Instructions for the task:
In the data below, find the line with "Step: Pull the" and the line with "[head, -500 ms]", then restate both and every line between them exactly, minus the pictures.

The data:

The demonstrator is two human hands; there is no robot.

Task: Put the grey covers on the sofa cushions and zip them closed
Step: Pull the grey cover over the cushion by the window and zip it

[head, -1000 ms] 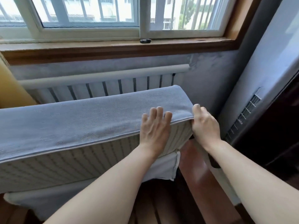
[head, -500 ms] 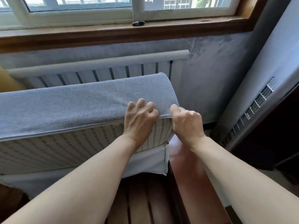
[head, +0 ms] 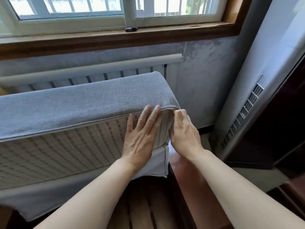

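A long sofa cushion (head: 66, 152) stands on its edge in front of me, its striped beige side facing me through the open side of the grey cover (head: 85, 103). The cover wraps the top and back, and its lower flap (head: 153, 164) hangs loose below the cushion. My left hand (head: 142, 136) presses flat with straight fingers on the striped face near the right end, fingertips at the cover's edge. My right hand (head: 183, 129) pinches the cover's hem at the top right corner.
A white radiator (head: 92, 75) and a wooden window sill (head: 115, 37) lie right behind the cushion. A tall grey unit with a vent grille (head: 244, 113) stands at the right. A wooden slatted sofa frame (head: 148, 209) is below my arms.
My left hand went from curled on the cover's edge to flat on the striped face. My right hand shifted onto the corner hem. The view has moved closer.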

Output:
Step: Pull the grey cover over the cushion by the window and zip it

[head, -1000 ms] 
[head, -500 ms] 

Nothing further remains for this exercise.